What you need to do> For the word "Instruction", state the number of lines in the data that contain it, and nothing else.

Supplied material>

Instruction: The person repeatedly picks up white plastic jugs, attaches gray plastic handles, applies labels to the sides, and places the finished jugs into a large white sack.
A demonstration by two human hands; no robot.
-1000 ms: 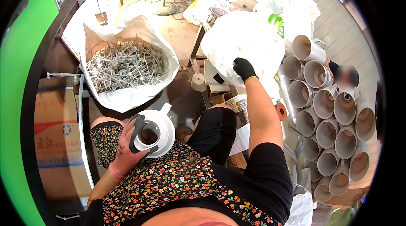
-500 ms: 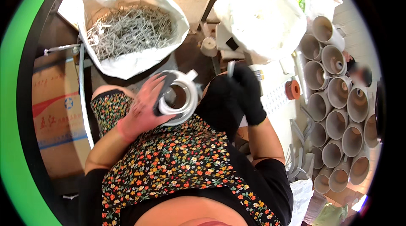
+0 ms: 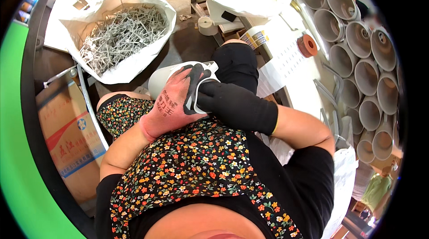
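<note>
"Between the knees (image 3: 237,67), what's being held?"

"White pipe (image 3: 161,80). Left hand (image 3: 172,96) is clamped on it, fingers (image 3: 195,76) wrapped over the outside beside its open right end, thumb on the near side."

"So where does the rest lie?"

"Out past those fingers, to the far left."

"And the right hand (image 3: 239,105)?"

"It comes from the right, fingers inside the open end, with the rim around them. Their tips are hidden, so I can't tell if they're apart or together."

"Anything nearby?"

"Far left, an open sack (image 3: 149,51) of grey rods (image 3: 123,33); far right, an orange roll (image 3: 308,52) on the tabletop (image 3: 301,82)."
</note>
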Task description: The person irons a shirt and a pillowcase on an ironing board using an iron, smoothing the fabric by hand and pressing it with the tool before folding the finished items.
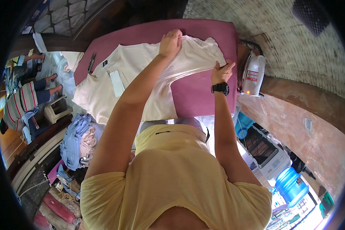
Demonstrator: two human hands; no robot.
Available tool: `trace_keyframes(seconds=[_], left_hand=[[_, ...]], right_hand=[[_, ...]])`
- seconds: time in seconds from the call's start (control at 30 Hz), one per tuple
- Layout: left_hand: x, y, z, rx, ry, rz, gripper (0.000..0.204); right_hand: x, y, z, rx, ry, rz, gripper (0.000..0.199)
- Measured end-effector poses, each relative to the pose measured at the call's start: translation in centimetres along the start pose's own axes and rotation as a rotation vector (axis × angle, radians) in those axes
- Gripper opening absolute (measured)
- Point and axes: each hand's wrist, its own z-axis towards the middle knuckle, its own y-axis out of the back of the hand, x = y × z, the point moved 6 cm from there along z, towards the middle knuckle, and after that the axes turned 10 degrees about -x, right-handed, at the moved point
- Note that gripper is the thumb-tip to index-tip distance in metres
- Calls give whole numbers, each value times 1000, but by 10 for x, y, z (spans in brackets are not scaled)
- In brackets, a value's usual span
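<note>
Head view: one cream shirt, laid out flat on a tabletop with a maroon cover, lying beneath and to both sides of the left hand and reaching to the right hand.

Left hand: fingers curled in, nearly closed, pinching the shirt's far edge; a thin pale strand shows at the fingertips.

Right hand: half open, thumb raised, forefinger extended, the rest bent; at the shirt's right end, thumb against the cloth. Whether it grips the cloth cannot be told.

Wristwatch: black, worn just below the right hand.

Tag: white, oblong, lying on the shirt, left of the left hand and nearer the body.

Neck label: small, dark, farther left of the same hand.

Hand tool: dark, slim, on the tabletop beside the shirt, well left of the left hand; exact kind unclear.

Appliance: white, red-marked label, small orange light; just right of the right hand, past the tabletop's edge.

Water jug: blue, well apart from the right hand, to its right and nearer the body.

Clothes pile: blue and pinkish, well left of the left hand, lower down.

Another person: striped top, dark shorts, far left of the left hand.
</note>
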Motion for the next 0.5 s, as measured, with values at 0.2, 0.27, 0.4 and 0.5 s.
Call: trace_keyframes(seconds=[0.2,0.27,0.4,0.5], left_hand=[[-6,2,0,19,-149,24,13],[-9,2,0,17,-182,-16,13],[-14,12,3,-23,-286,-62,16],[-22,20,-2,31,-467,-39,25]], right_hand=[[51,-20,-41,-186,651,-39,27],[68,-59,-64,191,743,99,33],[80,-66,-63,147,626,53,32],[71,-75,-66,147,659,-59,45]])
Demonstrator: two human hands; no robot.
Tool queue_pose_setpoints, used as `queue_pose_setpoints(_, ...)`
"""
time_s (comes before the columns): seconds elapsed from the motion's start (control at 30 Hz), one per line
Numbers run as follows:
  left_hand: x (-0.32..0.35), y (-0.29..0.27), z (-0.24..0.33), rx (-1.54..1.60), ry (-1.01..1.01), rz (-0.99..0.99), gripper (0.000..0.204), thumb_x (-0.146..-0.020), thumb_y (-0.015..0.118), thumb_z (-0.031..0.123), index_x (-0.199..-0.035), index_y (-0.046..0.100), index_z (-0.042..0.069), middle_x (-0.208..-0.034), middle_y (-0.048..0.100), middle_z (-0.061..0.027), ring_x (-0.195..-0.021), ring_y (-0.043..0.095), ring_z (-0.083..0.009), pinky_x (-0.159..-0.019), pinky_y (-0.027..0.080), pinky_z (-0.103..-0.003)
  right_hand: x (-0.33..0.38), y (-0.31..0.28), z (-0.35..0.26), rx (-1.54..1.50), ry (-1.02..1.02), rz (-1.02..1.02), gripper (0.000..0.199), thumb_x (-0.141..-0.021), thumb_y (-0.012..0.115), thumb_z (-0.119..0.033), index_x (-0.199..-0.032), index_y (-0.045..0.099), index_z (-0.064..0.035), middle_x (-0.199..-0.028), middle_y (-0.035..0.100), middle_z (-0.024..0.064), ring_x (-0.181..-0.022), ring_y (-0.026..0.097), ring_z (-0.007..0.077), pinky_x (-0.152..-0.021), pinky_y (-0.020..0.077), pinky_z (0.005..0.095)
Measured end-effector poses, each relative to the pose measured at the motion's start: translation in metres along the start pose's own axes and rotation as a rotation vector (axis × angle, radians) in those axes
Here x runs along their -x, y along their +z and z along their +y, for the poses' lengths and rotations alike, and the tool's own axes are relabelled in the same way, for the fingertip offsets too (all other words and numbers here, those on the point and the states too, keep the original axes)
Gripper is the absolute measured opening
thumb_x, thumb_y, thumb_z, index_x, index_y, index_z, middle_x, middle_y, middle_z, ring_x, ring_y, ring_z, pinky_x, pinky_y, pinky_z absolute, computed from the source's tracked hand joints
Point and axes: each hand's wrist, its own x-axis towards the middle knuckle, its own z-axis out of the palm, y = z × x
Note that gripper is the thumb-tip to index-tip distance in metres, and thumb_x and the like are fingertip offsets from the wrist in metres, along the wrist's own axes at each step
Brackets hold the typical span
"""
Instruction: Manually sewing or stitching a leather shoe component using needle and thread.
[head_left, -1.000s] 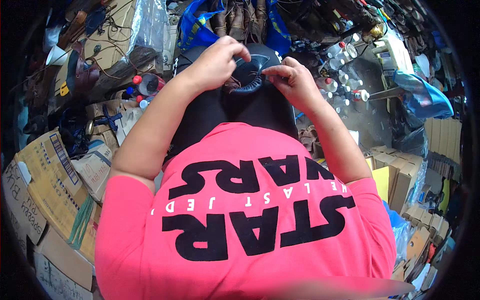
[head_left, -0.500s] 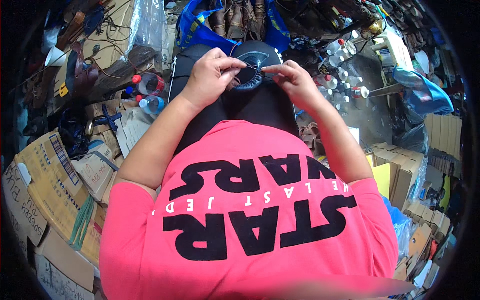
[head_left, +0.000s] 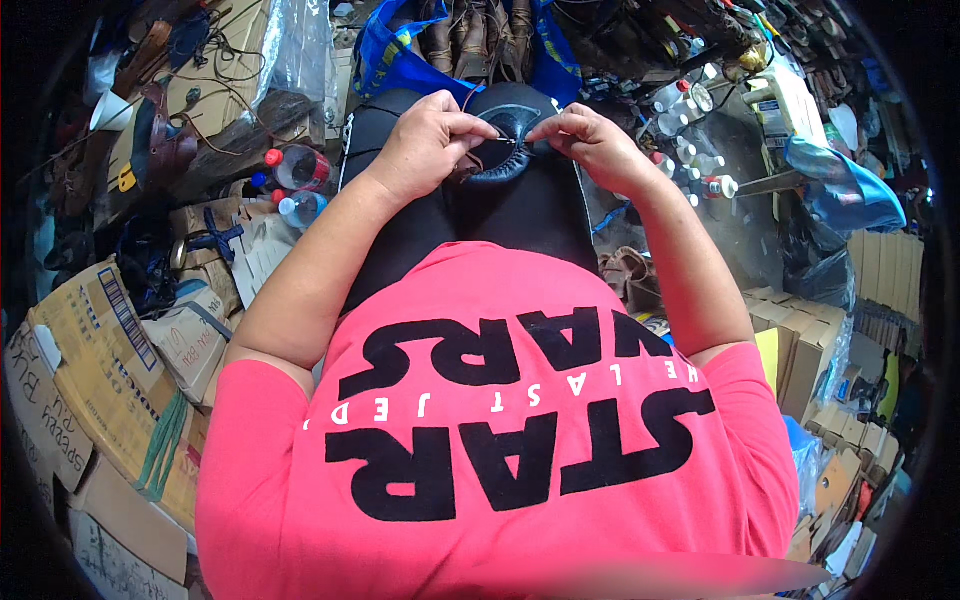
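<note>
A dark shoe (head_left: 508, 140) rests on the person's lap, on black trousers (head_left: 500, 215), in the far middle of the view, with its rounded edge turned toward the body. The left hand (head_left: 428, 143) grips the shoe's left side, its fingers curled and thumb and forefinger pinched together at the shoe's upper rim. The right hand (head_left: 590, 140) comes in from the right, fingertips pressed together on something thin at the same rim; whether that is a needle or thread is too small to tell. The 2 hands nearly meet over the shoe. Below them a bright pink shirt (head_left: 500, 440) with large black lettering fills the near half of the view. Just beyond the shoe, farther away, lies a blue bag (head_left: 385, 50) with brown shoes (head_left: 470, 35) packed in it. To the left of the lap stand 2 plastic bottles (head_left: 292, 185), one with a red cap, near a crumpled clear plastic sheet (head_left: 290, 50). Farther left and nearer, flattened cardboard boxes (head_left: 110, 350) are stacked along the edge. To the right of the right hand, several small white bottles (head_left: 690, 150) stand close together, and beyond them a blue plastic bag (head_left: 840, 190) lies crumpled. Near the right forearm sits a pair of brown sandals (head_left: 630, 275), and more cardboard (head_left: 810, 340) piles up on the right.
</note>
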Motion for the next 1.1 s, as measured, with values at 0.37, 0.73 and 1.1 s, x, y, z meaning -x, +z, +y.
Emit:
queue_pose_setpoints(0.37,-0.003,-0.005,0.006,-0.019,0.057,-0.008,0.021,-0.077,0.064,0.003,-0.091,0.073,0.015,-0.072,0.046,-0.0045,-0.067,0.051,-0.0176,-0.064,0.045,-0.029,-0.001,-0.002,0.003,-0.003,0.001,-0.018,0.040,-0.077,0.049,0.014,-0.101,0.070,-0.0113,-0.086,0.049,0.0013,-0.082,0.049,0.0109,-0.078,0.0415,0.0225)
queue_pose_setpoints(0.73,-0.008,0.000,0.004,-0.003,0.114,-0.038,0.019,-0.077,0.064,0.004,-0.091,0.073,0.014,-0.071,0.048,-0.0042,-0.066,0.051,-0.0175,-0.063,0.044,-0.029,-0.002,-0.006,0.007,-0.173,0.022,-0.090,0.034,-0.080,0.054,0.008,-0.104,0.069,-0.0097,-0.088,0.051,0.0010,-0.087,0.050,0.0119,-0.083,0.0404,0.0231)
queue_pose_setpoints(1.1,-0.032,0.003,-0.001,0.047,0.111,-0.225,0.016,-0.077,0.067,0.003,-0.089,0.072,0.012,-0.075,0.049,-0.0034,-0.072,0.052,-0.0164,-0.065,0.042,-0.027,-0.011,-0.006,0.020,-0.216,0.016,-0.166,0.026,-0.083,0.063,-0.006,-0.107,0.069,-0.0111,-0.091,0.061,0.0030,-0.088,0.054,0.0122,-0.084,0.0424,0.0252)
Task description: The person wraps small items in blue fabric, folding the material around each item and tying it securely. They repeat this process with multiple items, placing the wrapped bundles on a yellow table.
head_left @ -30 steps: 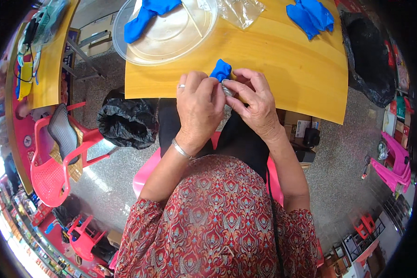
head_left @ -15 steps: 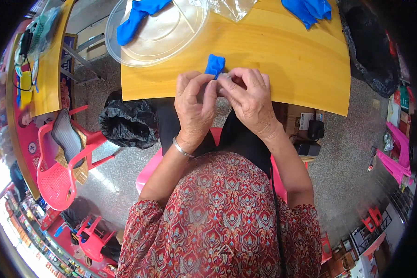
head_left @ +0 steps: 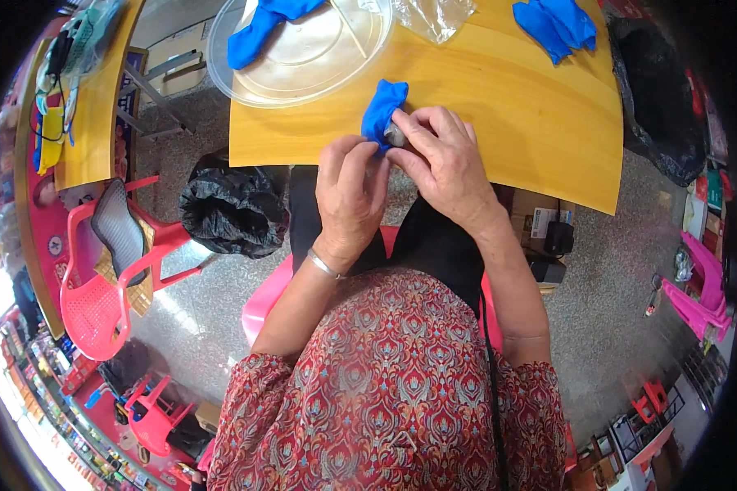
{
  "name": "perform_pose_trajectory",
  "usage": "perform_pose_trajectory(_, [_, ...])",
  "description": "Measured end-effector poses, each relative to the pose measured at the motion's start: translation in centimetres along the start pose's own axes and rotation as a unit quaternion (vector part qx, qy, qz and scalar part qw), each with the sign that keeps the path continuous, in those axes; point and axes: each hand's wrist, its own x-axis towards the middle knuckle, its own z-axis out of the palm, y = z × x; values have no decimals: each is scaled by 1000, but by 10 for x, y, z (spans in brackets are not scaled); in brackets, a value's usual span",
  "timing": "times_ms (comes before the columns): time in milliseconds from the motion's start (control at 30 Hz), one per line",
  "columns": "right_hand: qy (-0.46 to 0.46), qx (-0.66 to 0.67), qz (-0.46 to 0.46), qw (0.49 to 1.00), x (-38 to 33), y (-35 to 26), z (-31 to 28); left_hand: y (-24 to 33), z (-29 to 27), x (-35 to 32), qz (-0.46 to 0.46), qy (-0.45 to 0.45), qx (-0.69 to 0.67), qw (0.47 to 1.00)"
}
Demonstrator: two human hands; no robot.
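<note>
Head view: left hand (head_left: pixel 350 192), right hand (head_left: pixel 440 159) pinching blue cloth (head_left: pixel 382 110) at fingertips.

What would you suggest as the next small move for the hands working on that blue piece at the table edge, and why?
Probably keep the left hand steadying while the right hand draws the blue piece further over the small grey object pinched at its fingertips. The blue material covers only one side, and the grey part remains exposed between both hands.

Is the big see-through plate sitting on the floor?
No, the clear round plate sits on the yellow wooden table, just beyond the blue cloth piece the hands hold.
</note>
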Motion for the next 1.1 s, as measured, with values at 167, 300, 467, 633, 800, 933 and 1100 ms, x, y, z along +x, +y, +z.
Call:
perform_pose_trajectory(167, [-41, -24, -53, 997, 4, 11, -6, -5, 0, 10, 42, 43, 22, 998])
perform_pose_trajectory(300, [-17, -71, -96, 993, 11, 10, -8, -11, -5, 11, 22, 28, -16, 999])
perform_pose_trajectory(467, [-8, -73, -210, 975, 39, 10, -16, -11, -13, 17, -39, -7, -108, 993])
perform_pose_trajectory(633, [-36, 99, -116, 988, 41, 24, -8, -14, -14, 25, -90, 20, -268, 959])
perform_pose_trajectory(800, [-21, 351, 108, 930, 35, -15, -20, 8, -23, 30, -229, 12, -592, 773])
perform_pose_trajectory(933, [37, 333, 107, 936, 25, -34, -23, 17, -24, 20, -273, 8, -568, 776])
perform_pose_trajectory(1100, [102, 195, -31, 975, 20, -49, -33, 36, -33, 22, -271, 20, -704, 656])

Task response> 2